The required output is the lines of the listing from the beginning through the line containing "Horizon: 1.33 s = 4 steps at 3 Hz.", each copied exactly, without any pictures.
##########
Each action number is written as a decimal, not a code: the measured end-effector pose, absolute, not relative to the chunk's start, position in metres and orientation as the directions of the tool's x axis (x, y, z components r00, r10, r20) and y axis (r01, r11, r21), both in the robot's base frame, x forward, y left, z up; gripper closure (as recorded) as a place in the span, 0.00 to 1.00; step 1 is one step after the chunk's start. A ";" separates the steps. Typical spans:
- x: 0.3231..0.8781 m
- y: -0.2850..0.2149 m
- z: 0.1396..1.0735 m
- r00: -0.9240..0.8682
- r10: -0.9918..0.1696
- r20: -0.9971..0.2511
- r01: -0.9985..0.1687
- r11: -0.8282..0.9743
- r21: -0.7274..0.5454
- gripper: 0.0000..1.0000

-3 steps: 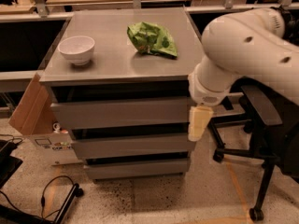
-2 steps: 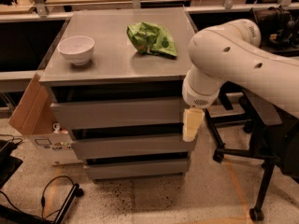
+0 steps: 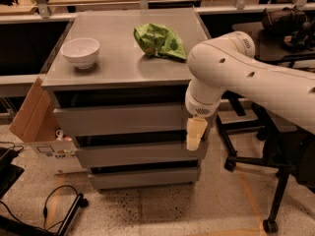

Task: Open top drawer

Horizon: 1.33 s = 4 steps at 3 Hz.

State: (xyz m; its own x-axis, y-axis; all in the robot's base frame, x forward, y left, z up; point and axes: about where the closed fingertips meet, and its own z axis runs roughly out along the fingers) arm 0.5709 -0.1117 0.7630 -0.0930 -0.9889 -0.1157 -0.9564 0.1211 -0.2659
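Observation:
The top drawer [image 3: 120, 119] is the uppermost of three matte-grey flat fronts under the grey cabinet top; its front stands flush with the other two, with a dark gap above it. My gripper [image 3: 195, 133], with pale yellow fingers pointing down, hangs in front of the top drawer's right end, reaching down over the gap to the middle drawer [image 3: 133, 154]. The white arm [image 3: 246, 77] comes in from the right.
A white bowl [image 3: 79, 52] and a green crumpled bag [image 3: 160, 41] lie on the cabinet top [image 3: 118, 68]. The bottom drawer [image 3: 142, 177] is below. A cardboard box [image 3: 34, 114] leans at the left. Office chair legs [image 3: 266, 171] stand at the right. Cables [image 3: 54, 205] lie on the floor.
The arm and gripper have moved left, from beside the cabinet's right edge to in front of the drawers' right end. The drawers have not moved.

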 end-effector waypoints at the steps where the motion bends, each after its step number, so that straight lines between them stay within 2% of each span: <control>1: 0.577 -0.107 0.751 -0.088 -0.992 -0.087 -0.958 0.108 -0.265 0.00; 4: 0.600 -0.100 0.713 -0.079 -0.996 -0.049 -0.956 0.090 -0.280 0.00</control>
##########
* Worked solution:
Each action number is written as a decimal, not a code: the measured end-effector pose, absolute, not relative to the chunk's start, position in metres and orientation as the directions of the tool's x axis (x, y, z components r00, r10, r20) and y axis (r01, r11, r21), both in the robot's base frame, x forward, y left, z up; gripper closure (as recorded) as a place in the span, 0.00 to 1.00; step 1 is one step after the chunk's start. A ";" separates the steps. Typical spans:
- x: 0.3231..0.8781 m
- y: -0.2850..0.2149 m
- z: 0.1396..1.0735 m
- r00: -0.9240..0.8682
- r10: -0.9918..0.1696
- r20: -0.9971..0.2511
- r01: -0.9985..0.1687
- r11: -0.8282..0.9743
- r21: -0.7274..0.5454
- gripper: 0.0000..1.0000

-3 steps: 
-2 steps: 
+0 steps: 

Task: Open top drawer

Horizon: 1.33 s = 4 steps at 3 Hz.

The exercise requires no additional output.